It seems to me that, within limits, a galaxy emits light through the entire visible spectrum (except where occur absorbtion bands). I would think that each color, in turn, would become invisible to us, but another wavelength would take it's place and the galaxy would have a normal appearance. In other words if something is emitting ultraviolet through infrared radiation is receding at the proper velocity ultraviolet would become violet, and orange would become red, and the others in between would "move one notch" so to speak, leaving the object looking normal to us. Wouldn't radio wavelengths eventually become visible if the velocity of recession was correct?
2006-10-19 11:23:32 · 9 answers · asked by David A 5 in Science & Mathematics ➔ Astronomy & Space
You could be right in some instances. If a galaxy was emitting equal amounts of light at different frequencies, it could look white to us.
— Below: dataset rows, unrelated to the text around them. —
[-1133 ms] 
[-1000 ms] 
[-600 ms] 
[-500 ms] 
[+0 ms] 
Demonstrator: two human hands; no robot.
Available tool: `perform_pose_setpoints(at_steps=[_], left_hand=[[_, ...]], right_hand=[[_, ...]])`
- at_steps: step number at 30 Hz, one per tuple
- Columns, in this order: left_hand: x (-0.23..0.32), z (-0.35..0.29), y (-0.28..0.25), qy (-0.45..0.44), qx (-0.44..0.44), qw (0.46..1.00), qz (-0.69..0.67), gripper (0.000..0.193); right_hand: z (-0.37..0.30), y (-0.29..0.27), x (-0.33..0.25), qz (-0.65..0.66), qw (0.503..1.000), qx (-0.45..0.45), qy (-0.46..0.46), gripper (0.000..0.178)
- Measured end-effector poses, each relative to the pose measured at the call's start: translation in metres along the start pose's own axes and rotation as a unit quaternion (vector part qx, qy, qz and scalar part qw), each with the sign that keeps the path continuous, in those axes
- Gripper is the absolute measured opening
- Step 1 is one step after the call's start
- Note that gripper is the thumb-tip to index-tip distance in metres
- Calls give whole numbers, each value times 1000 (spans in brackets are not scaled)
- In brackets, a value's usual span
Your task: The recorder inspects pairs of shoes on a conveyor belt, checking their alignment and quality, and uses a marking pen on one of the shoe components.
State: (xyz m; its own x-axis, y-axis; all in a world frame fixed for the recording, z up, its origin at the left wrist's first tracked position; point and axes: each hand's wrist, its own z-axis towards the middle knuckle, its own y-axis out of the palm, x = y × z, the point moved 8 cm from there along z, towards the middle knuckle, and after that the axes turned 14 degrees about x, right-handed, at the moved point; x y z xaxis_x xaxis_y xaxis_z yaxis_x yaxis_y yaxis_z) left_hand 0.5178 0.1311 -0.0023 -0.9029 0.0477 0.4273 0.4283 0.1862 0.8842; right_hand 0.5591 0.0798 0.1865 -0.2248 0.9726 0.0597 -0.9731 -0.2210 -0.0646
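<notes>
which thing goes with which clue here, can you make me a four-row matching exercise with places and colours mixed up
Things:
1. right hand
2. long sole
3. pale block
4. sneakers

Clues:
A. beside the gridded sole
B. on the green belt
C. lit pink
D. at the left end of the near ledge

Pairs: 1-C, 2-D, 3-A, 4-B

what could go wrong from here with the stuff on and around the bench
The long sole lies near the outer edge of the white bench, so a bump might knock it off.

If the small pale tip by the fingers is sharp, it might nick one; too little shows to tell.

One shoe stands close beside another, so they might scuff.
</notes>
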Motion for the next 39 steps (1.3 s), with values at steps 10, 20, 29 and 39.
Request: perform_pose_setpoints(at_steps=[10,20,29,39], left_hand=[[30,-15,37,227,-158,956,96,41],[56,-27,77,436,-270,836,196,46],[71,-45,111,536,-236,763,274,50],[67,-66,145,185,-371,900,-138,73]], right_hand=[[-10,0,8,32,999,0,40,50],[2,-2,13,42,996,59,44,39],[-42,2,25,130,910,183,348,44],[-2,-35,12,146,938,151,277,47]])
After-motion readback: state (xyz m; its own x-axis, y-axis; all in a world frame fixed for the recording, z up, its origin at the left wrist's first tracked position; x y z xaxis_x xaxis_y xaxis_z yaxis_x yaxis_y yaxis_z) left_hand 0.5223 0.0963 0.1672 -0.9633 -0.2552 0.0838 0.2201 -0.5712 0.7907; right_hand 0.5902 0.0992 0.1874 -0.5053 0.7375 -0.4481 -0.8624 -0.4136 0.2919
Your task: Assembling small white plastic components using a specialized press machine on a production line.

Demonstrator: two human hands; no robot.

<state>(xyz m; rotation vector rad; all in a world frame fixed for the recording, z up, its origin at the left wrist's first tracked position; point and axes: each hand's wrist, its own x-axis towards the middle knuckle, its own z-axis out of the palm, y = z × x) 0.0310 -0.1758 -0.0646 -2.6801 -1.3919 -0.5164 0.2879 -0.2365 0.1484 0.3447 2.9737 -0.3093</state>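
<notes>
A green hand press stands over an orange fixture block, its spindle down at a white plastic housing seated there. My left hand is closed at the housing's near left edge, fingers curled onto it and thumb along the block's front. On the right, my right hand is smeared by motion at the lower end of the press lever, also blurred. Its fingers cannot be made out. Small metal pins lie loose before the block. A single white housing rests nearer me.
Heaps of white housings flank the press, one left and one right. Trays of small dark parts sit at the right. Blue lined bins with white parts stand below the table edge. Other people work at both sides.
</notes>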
But when we looked at the white light with a spectragraph we can tell that it was ultraviolet when it was emitted from the spacing of the spectral lines.
Most galaxies emit mainly white light, so they do look red when Hubble spies on them.
2006-10-19 13:07:47 · answer #1 · answered by Nomadd 7 · 0⤊ 0⤋
Yes. The part of your question that you asked and nobody answered is that light is not given off equally by galaxies at all frequencies. If you look at the light from a star and separate the frequencies ( this is what spectroscopy is all about) you will notice that some frequencies appear and some don't. Since stars are mostly hydrogen the emission spectra of hydrogen gives us most of the information. When an electron in a hydrogen atom transitions from one state to the ground state, it emits a photon with a very specific frequency. When a star from a galaxy is moving away from us that very specific frequency is shifted. As long as the shift is relatively small so that we can guess which hydrogen emission line it belongs to, we can estimate the shift from where it would be if it were not moving and therefore compute the star's velocity.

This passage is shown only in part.